Er tritt im Weißen Haus auf und kann Nixons Lieblingslied nicht spielen, was von der Linken zum Teil begeistert als offener Affront gelesen wird. Er schreibt seine Biografie. Das war es eigentlich mit der Karriere des Johnny Cash.

 

Naja, 1980 wird er in die Country Hall of Fame aufgnommen. An diesem Punkt hat er mehr Produktionen abgeliefert als Lebensjahre. Er inspiriert andere Künstler, fördert Karrieren, und ist eine lebende Legende, die noch einige Dekaden zu leben hat. Auf Aufenthalte in Entzugskliniken (der letzte 1983), folgen die Gründung der The Highwaymen mit Nelson und Kristofferson und der einzige Roman. Thematisch bleibt er sich treu, die Vehikel wechseln hingegen ab und zu.

 

1994

 

Rick Rubin, ein alter Liebhaber seiner Musik, bietet Johnny Cash 1994 einen Vertrag an. Seine Musik wird auf das Wesentliche reduziert. Er ist der Mann mit der Gitarre. Allein die Kraft der Lieder und die Stimme entscheiden über sein Schicksal. U2 covert für „Zooropa“ zuvor „The Wanderer“, ein merkwürdig abwegiger Abgang des doch sehr neumodischen Albums. Im zweiten Schritt werden Tom Petty, diejenigen, die gerade von den Red Hot Chili Peppers und diejenigen, die noch von Fleetwood Mac anzutreffen sind, für „Unchained“ 1996 herangezogen.

 

Die Reihe „American Recordings“ entsteht nach und nach in einer Blockhütte, gemeinsam mit dem Sohn von Johnny Cash. Vor allen Dingen „Hurt“ von den Nine Inch Nails und „Mercy Seat“ von Nick Cave sind traumhaft schön. Für die Verwendung von „The Wanderer“ revanchiert sich Johnny Cash, in dem er „One“ von U2 besser macht. Damit ist er nicht nur in den Country-Herzen zurück, auch dort, wo Country Music nicht allzu große Chancen hat, ist der Mann plötzlich in den Charts. Johnny Cash stirbt im September 2003 nach längerer Krankheit. Einige Monate zuvor erliegt June Carter den Folgen einer Herz-OP. Posthum erscheint die gewaltige „Unearthed“-Box und findet reißenden Absatz.
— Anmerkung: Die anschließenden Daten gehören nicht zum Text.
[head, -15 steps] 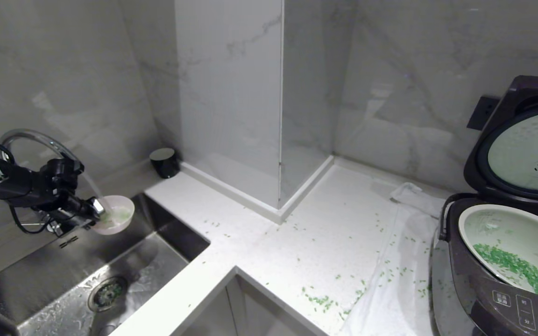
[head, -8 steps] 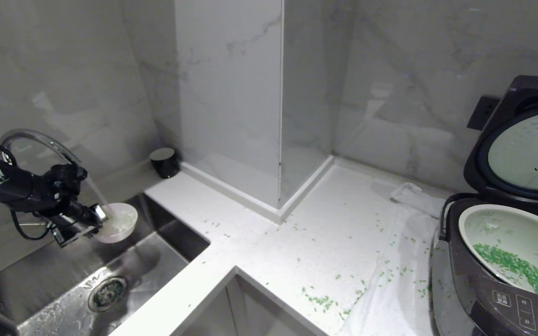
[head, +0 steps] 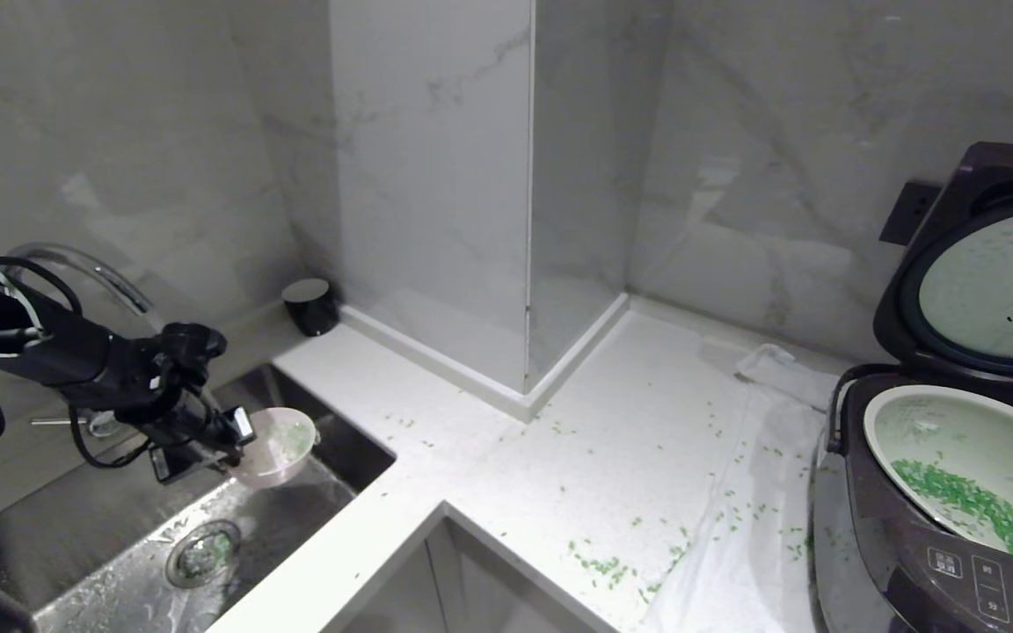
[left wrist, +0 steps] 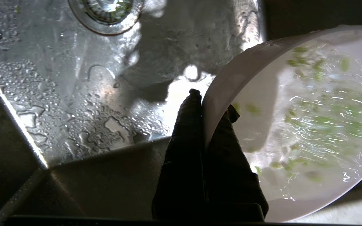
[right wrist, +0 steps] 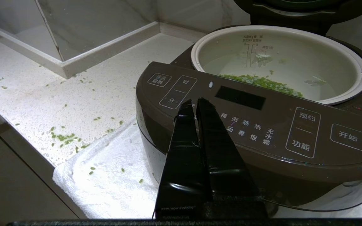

Sie ist wundervoll, immer wieder wundervoll, aber für sicherlich nicht viele am Stück genießbar. Auffällig ist, und das muss den Einstieg in diesen Text entschuldigen, dass nicht nur alles, was jetzt und damit nachträglich von und über Johnny Cash veröffentlicht wird, in allerhöchsten Tönen gelobt wird. Das wirkt irgendwie reflexhaft. Selbst Schauspieler, die in dem Film spielen, der sein Leben thematisiert, werden hoch geehrt. Das kann nur eines bedeuten: Bürger von Landsberg am Lech, stöbert in euern Kellern. Was auch immer nach Devotionalien aussieht, jetzt ist der richtige Augenblick, diese bei Ebay zu verscheuern. Morgen ist die Sache vergessen. 60 Millionen Tonträger können nicht lügen.